Ky. legislators and Fairness Coalition seek protections for LGBTQ+ individuals

Five lawmakers are sponsoring BR 45, which would update the Kentucky civil right acts to include sexual orientation and gender identity among the protected classes, prohibiting discrimination against LGBTQ+ individuals in the areas of housing, employment and public accommodation.

Kentucky civil rights law explicitly protects individuals against discrimination based on race, sex, religion and nationality. Smokers, too, are considered a protected class. Some Kentucky lawmakers are again introducing legislation to also explicitly protect LGBTQ+ individuals.

Democratic State Rep. Lisa Willner and her four cosponsors — including Republican Rep. Kim Banta — have filed BR 45, which would update the statewide civil right acts to include sexual orientation and gender identity among the aforementioned protected classes, thus prohibiting discrimination against LGBTQ+ individuals in the areas of housing, employment and public accommodation.

“Folks don’t have civil rights protections under current law for sexual orientation or gender identity,” Willner said. “According to the limitations of state law, a person could lose housing, lose their employment or be denied basic services just for identifying as LGBTQ.”

The Supreme Court ruled last year protection from sex discrimination through the Civil Rights Act of 1964 also encompasses sexuality and gender identity. Some legal experts say LGBTQ+ individuals in states without explict protection from workplace discrimination based on sexual orientation and orientation, including Kentucky, can sue in federal courts with more potential success of recourse.

At the federal level, the most recent National Equality Act, if passed, would amend Title VII to explicitly prhobit discrimination based on sexual orientation and gender identity, and broaden protections in federally funded programs and public accommodations.

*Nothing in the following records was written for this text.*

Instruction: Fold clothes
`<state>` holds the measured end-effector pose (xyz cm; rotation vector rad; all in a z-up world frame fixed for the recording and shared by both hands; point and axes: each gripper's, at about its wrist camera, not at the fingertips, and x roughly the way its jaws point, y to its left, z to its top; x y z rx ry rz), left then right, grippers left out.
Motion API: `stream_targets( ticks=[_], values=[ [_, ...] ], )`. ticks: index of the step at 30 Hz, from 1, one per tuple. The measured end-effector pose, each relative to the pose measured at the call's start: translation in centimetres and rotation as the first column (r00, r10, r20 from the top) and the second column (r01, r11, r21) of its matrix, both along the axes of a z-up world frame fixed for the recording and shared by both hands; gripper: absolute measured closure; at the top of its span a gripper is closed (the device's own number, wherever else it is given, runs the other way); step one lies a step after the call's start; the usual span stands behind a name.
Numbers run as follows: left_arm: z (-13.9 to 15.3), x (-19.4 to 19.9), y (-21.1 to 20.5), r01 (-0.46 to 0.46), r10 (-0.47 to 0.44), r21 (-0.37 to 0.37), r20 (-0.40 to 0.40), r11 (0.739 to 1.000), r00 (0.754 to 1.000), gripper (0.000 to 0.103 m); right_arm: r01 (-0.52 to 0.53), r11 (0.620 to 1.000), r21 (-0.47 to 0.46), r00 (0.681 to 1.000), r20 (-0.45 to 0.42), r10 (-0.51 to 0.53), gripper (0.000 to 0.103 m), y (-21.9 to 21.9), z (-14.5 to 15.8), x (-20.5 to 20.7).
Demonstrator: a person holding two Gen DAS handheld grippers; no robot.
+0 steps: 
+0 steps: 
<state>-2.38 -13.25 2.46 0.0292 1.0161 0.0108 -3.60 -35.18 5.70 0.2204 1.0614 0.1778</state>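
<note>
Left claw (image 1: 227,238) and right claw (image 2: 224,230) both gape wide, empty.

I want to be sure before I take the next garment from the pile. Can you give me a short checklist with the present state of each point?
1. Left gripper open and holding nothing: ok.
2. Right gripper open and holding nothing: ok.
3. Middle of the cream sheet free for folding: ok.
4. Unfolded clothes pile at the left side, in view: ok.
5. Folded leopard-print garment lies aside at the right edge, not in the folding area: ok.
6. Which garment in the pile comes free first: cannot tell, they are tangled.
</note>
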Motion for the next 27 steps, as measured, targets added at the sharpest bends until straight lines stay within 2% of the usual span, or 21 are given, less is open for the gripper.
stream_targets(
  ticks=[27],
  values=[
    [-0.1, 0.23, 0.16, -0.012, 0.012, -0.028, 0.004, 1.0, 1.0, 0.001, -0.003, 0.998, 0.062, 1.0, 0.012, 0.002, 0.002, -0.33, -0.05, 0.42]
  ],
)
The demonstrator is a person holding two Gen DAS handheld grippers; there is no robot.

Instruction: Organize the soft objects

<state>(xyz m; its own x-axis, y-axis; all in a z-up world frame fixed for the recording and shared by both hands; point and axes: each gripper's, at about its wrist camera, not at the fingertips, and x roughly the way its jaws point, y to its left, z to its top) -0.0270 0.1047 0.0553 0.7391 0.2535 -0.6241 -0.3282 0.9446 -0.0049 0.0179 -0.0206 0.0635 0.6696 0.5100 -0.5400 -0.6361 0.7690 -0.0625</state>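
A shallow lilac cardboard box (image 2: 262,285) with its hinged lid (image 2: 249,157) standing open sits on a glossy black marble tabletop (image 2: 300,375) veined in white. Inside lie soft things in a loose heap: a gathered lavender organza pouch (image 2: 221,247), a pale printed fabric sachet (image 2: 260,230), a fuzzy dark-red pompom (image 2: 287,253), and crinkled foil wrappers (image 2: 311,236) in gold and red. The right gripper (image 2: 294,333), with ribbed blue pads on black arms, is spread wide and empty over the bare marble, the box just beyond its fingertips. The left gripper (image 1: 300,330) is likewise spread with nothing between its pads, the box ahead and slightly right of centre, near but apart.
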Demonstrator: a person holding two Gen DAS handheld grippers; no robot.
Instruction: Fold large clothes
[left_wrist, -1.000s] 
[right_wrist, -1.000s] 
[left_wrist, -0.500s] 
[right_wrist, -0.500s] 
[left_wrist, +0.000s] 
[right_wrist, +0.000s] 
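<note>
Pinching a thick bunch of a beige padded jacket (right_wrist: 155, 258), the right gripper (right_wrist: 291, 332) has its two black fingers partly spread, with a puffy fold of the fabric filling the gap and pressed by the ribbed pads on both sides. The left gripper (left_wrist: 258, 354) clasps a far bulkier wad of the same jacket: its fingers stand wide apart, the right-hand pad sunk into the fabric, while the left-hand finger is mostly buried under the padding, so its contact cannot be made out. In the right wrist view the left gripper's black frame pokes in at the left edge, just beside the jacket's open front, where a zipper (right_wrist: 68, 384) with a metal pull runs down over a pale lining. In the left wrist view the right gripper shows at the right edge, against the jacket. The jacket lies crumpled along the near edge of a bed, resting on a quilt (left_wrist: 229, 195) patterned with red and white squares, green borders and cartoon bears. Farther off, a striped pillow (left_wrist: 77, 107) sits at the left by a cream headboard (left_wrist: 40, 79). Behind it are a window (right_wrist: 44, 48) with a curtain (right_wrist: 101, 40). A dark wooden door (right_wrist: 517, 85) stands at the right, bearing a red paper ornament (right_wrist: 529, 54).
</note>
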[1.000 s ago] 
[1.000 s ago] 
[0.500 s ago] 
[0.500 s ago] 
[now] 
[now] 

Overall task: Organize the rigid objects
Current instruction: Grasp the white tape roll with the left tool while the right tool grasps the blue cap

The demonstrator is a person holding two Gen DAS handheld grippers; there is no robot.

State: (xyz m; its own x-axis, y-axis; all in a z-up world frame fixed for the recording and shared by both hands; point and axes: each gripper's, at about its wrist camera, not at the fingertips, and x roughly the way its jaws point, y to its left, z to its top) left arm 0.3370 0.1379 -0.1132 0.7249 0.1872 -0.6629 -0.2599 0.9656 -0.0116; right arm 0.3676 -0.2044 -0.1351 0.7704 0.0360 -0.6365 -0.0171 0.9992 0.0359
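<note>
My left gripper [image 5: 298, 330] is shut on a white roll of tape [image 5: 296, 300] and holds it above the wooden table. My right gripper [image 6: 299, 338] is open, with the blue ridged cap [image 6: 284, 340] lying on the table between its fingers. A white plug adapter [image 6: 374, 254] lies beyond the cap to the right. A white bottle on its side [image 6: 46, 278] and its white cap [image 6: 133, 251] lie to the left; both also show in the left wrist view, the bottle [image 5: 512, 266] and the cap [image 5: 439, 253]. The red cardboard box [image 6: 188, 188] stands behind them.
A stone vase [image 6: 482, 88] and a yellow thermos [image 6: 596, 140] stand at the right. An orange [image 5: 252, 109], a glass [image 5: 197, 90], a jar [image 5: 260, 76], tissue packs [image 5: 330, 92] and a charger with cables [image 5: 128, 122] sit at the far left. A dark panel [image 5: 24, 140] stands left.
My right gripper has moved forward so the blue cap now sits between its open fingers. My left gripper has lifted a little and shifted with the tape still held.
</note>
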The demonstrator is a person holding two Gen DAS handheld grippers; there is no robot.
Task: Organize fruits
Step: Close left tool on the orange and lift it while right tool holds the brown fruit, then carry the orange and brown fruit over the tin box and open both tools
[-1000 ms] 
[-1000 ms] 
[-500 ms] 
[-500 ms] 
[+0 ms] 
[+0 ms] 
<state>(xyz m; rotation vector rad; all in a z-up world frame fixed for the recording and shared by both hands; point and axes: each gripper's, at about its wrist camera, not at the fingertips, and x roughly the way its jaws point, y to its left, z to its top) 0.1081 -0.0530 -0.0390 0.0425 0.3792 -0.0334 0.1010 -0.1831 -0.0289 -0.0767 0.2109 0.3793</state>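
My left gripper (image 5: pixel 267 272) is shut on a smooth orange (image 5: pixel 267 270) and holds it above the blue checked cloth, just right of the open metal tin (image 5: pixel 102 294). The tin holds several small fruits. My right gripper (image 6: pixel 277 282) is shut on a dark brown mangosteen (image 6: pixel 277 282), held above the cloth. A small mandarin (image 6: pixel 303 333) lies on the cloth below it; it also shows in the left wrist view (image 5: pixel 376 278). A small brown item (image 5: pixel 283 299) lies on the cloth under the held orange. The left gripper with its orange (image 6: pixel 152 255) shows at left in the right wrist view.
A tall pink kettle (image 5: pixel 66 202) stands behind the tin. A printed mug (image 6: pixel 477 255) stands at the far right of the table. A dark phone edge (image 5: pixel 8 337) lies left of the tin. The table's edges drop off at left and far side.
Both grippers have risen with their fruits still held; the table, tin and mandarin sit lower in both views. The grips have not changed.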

In the meantime, Willner and her cosponsors — alongside the Fairness Campaign, an advocacy group for LGBTQ+ individuals in Kentucky — are attempting to amend the state’s own civil rights law.

The Previous Attempts

A statewide fairness law for LGBTQ+ individuals was first introduced in the year 2000 by then-Rep. Kathy Stine, now a judge in Fayette County, and Rep. Mary Lou Marsian from Louisville, said Chris Hartman, executive director of the Fairness Campaign of the Fairness Coalition. He noted the fairness law has accrued increasing support with time.

“Supporters were very few and far between in those early years for the statewide fairness law,” Hartman said. “Now, typically, we have nearly a third of the entire Kentucky general assembly cosponsor the statewide fairness law.”

Hartman has spent the past 12 years backing anti-discrimination LGBTQ+ fairness ordinances in Kentucky cities. This, he said, has been the most effective way to secure such protections in lieu of statewide legislation. There are 23 municipalities in Kentucky with a fairness ordinance in place, including Paducah. Willner said those ordinances protect about one-third of Kentuckians.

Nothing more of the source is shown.